Top of Extracted material
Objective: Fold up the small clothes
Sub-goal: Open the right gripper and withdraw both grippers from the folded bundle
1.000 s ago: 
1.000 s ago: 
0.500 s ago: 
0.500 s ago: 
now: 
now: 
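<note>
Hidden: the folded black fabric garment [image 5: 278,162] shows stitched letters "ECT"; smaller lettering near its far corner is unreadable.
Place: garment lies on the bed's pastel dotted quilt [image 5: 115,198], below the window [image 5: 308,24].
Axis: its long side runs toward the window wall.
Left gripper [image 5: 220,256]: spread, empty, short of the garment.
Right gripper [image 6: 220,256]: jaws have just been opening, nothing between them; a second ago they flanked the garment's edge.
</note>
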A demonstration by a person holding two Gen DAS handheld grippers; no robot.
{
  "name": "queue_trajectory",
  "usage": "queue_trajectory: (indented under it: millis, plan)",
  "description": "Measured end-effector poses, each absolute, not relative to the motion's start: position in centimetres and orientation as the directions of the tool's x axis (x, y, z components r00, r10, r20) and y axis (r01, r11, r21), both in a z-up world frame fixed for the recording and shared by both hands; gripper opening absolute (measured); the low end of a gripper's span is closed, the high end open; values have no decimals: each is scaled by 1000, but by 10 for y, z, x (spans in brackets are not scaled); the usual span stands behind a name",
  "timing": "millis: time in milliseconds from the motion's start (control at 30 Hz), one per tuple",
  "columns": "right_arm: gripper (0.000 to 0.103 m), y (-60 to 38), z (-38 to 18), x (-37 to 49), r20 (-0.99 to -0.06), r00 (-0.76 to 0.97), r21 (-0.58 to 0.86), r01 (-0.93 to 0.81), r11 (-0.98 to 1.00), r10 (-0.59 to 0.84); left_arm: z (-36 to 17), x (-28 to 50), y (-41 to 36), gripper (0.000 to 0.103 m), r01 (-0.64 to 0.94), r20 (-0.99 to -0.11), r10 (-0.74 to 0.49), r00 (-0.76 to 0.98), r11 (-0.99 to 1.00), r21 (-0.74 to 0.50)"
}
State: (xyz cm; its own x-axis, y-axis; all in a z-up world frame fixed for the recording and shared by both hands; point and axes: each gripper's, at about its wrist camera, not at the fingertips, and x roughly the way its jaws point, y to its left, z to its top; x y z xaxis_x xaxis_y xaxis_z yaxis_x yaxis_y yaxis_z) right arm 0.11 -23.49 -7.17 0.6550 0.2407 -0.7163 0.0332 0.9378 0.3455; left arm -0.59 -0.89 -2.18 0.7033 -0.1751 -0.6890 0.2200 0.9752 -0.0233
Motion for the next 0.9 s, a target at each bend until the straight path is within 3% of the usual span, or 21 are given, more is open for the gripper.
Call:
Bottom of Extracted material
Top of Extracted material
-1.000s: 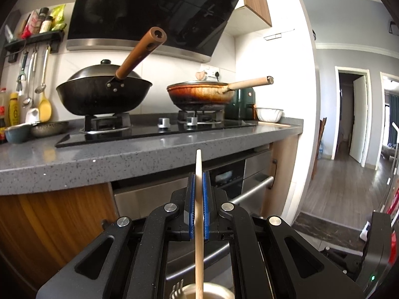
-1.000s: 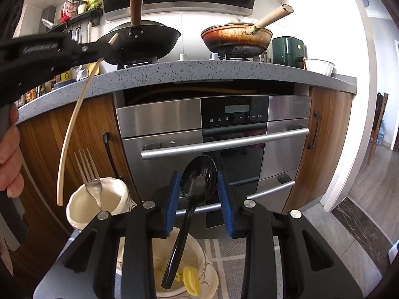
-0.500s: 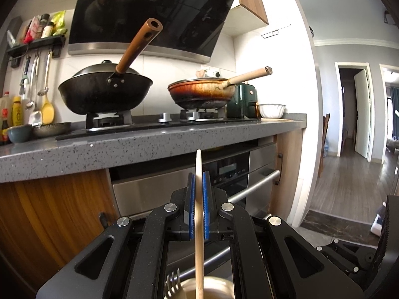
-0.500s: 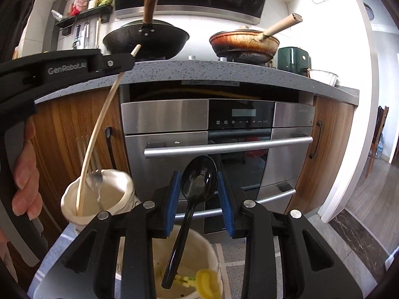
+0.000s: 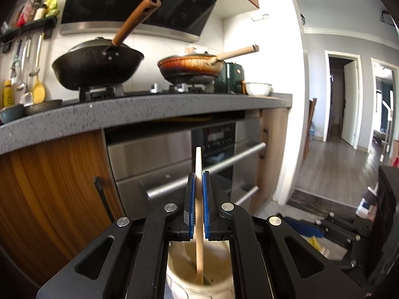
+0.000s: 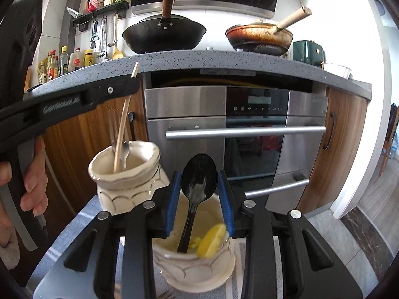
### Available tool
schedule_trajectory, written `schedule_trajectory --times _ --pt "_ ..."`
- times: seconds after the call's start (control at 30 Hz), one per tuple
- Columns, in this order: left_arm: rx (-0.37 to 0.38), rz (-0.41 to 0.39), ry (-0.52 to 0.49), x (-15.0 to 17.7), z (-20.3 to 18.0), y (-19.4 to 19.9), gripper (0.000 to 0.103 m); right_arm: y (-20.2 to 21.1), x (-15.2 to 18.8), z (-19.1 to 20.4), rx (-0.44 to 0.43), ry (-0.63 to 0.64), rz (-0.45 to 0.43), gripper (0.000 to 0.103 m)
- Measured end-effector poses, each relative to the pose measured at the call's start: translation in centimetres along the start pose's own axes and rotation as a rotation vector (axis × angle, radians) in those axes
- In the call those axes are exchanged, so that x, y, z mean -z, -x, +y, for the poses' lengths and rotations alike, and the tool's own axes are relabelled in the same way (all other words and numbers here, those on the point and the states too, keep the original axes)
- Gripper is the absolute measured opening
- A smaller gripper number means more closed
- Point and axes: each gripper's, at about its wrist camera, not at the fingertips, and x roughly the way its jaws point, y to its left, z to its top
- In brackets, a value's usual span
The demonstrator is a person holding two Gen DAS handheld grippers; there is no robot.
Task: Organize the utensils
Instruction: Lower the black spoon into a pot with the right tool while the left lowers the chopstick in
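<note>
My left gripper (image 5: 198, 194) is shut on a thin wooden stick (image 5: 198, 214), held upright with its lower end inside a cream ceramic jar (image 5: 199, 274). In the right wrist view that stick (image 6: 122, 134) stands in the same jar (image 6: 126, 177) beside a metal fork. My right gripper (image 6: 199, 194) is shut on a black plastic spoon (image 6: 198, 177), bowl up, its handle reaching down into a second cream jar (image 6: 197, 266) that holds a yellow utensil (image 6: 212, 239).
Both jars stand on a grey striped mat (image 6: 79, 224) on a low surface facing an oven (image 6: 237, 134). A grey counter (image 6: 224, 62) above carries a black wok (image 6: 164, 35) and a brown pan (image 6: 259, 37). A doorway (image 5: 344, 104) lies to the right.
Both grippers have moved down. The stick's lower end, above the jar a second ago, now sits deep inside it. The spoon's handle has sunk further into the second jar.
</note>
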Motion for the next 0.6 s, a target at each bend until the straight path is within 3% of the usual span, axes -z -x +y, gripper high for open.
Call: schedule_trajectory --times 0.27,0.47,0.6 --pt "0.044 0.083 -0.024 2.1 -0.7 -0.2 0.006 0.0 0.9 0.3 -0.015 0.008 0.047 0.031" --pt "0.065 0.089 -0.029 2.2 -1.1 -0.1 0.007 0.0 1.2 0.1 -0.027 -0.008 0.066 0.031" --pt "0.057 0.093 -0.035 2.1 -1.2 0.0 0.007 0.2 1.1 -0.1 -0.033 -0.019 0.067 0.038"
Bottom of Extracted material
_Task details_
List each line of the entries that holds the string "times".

_Solved problem_
schedule_trajectory, written `schedule_trajectory --times _ --pt "_ ..."`
- times: seconds after the call's start (control at 30 Hz), one per tuple
Call: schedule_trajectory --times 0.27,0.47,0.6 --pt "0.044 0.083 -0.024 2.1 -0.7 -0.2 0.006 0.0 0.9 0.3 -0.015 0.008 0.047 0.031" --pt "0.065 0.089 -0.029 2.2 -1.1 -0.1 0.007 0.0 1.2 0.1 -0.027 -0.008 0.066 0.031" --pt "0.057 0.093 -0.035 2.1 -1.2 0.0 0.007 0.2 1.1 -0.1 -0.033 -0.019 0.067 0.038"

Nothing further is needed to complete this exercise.